Task ▸ The records below are to be set down word for word, with every picture left out.

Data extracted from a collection
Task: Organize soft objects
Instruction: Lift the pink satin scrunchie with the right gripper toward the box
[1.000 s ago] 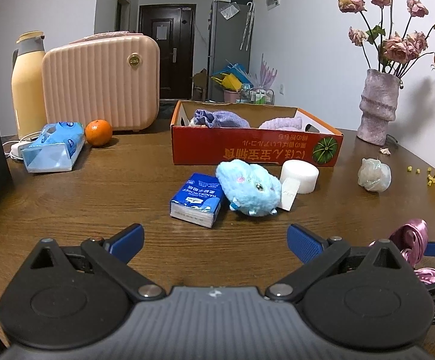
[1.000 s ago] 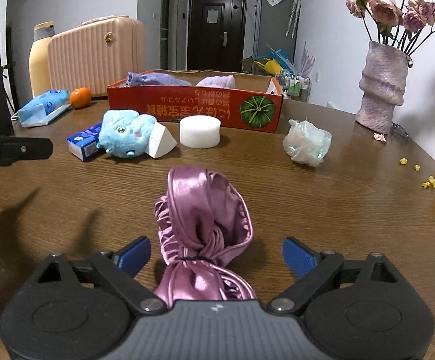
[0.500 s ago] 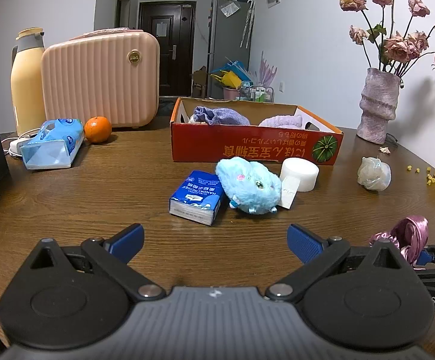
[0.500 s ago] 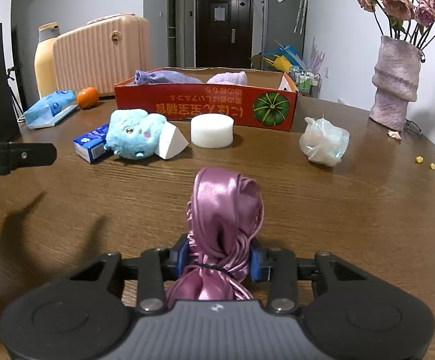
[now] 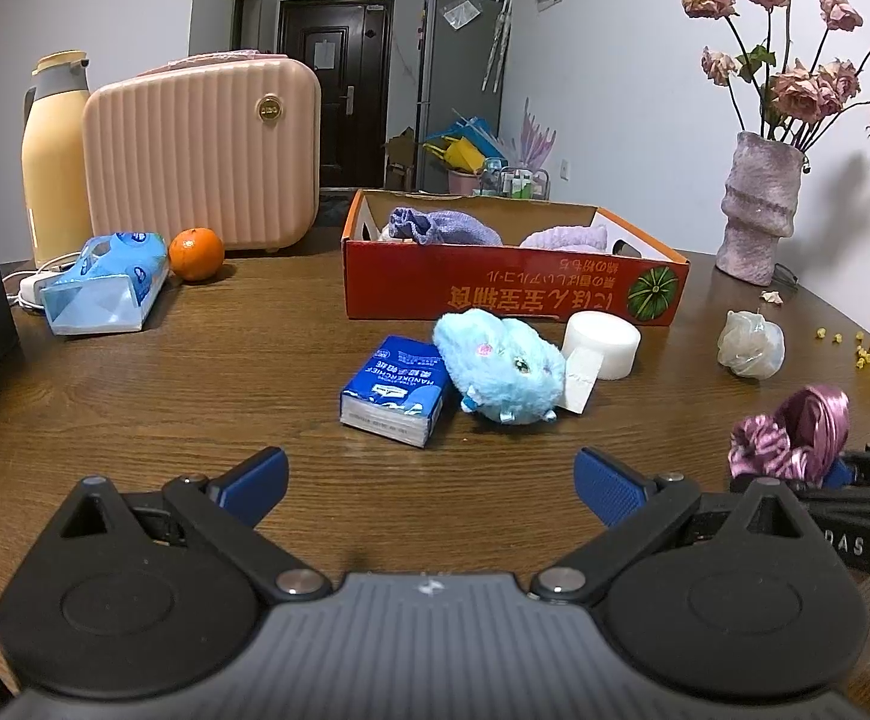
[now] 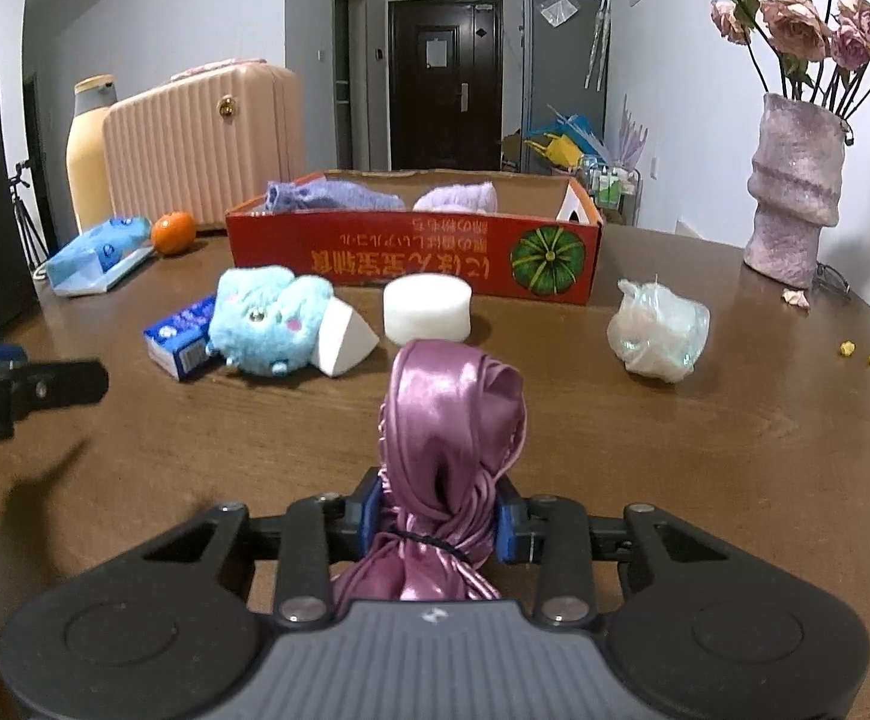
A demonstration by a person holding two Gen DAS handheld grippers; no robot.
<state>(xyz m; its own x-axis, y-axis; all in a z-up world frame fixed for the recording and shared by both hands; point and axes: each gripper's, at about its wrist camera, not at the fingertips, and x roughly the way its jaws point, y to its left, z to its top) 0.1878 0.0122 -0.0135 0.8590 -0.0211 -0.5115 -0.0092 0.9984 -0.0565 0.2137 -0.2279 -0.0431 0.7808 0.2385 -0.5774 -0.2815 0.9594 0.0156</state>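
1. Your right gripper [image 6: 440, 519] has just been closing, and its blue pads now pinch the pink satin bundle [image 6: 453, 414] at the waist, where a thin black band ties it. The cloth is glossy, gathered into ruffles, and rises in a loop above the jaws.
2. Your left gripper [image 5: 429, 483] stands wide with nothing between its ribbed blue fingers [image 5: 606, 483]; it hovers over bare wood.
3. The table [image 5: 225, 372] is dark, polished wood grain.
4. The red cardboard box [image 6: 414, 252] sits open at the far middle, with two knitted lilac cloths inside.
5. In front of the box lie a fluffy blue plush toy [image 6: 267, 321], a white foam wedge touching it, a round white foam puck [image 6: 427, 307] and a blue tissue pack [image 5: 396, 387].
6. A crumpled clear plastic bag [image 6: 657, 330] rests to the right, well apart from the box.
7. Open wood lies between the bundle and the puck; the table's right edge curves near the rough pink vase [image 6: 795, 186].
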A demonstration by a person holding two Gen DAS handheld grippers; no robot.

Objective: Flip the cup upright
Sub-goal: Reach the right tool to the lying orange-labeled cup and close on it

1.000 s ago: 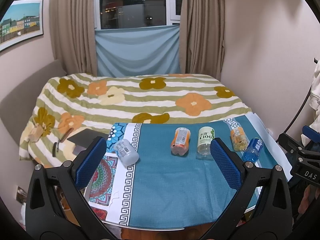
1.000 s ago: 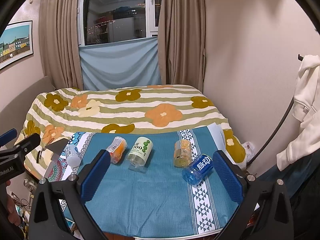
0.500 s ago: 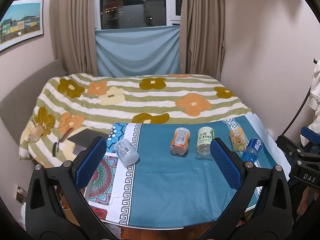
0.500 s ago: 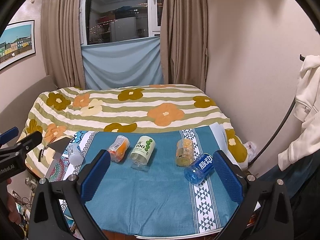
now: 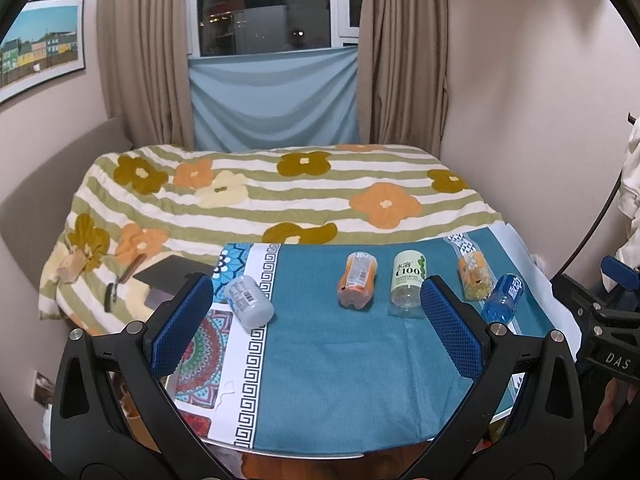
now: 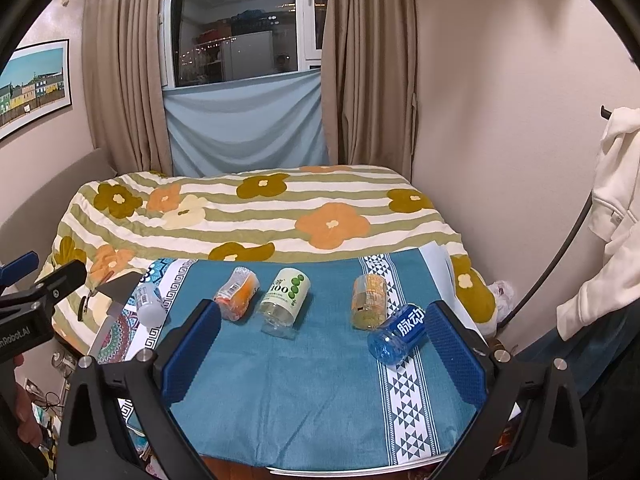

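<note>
Several cut-bottle cups lie on their sides on a teal tablecloth (image 5: pixel 328 360): a white one (image 5: pixel 249 301) at the left, an orange one (image 5: pixel 357 279), a green-labelled "C100" one (image 5: pixel 408 282), a yellow-orange one (image 5: pixel 474 275) and a blue one (image 5: pixel 503 298) at the right. In the right wrist view they are the white (image 6: pixel 149 305), orange (image 6: pixel 236 293), green (image 6: pixel 285 296), yellow-orange (image 6: pixel 369 295) and blue cup (image 6: pixel 397 333). My left gripper (image 5: pixel 316 324) is open and empty above the near table. My right gripper (image 6: pixel 324 350) is open and empty, its right finger beside the blue cup.
A bed with a flowered striped blanket (image 5: pixel 280 192) lies behind the table. A dark flat board (image 5: pixel 172 274) and a small tool (image 5: pixel 120 284) lie on the bed at left. A white garment (image 6: pixel 612 208) hangs at right. The table's near edge (image 5: pixel 304 454) is close below.
Both views have shifted only slightly; the right gripper has edged a little closer to the table. The cups have not moved and both grippers stay open.
</note>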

Result ▸
Task: Organize soft objects
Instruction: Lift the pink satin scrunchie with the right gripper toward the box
[1.000 s ago] 
[1.000 s ago] 
[0.500 s ago] 
[0.500 s ago] 
[now] 
[now] 
A demonstration by a person holding two Gen DAS handheld grippers; no robot.
<state>(xyz m; its own x-axis, y-axis; all in a z-up world frame fixed for the recording and shared by both hands; point and axes: each gripper's, at about its wrist camera, not at the fingertips, and x roughly the way its jaws point, y to its left, z to its top) 0.1878 0.0122 -0.0135 0.8590 -0.0211 -0.5115 -0.0092 0.9984 -0.0565 0.2137 -0.2279 -0.0431 0.7808 0.2385 -0.5774 -0.2815 0.9594 0.0156</state>
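1. Your right gripper [image 6: 440, 519] has just been closing, and its blue pads now pinch the pink satin bundle [image 6: 453, 414] at the waist, where a thin black band ties it. The cloth is glossy, gathered into ruffles, and rises in a loop above the jaws.
2. Your left gripper [image 5: 429, 483] stands wide with nothing between its ribbed blue fingers [image 5: 606, 483]; it hovers over bare wood.
3. The table [image 5: 225, 372] is dark, polished wood grain.
4. The red cardboard box [image 6: 414, 252] sits open at the far middle, with two knitted lilac cloths inside.
5. In front of the box lie a fluffy blue plush toy [image 6: 267, 321], a white foam wedge touching it, a round white foam puck [image 6: 427, 307] and a blue tissue pack [image 5: 396, 387].
6. A crumpled clear plastic bag [image 6: 657, 330] rests to the right, well apart from the box.
7. Open wood lies between the bundle and the puck; the table's right edge curves near the rough pink vase [image 6: 795, 186].
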A demonstration by a person holding two Gen DAS handheld grippers; no robot.

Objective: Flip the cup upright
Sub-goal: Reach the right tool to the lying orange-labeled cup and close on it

1.000 s ago: 
1.000 s ago: 
0.500 s ago: 
0.500 s ago: 
now: 
now: 

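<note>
Several cut-bottle cups lie on their sides on a teal tablecloth (image 5: pixel 328 360): a white one (image 5: pixel 249 301) at the left, an orange one (image 5: pixel 357 279), a green-labelled "C100" one (image 5: pixel 408 282), a yellow-orange one (image 5: pixel 474 275) and a blue one (image 5: pixel 503 298) at the right. In the right wrist view they are the white (image 6: pixel 149 305), orange (image 6: pixel 236 293), green (image 6: pixel 285 296), yellow-orange (image 6: pixel 369 295) and blue cup (image 6: pixel 397 333). My left gripper (image 5: pixel 316 324) is open and empty above the near table. My right gripper (image 6: pixel 324 350) is open and empty, its right finger beside the blue cup.
A bed with a flowered striped blanket (image 5: pixel 280 192) lies behind the table. A dark flat board (image 5: pixel 172 274) and a small tool (image 5: pixel 120 284) lie on the bed at left. A white garment (image 6: pixel 612 208) hangs at right. The table's near edge (image 5: pixel 304 454) is close below.
Both views have shifted only slightly; the right gripper has edged a little closer to the table. The cups have not moved and both grippers stay open.
</note>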

This exercise has no more to it.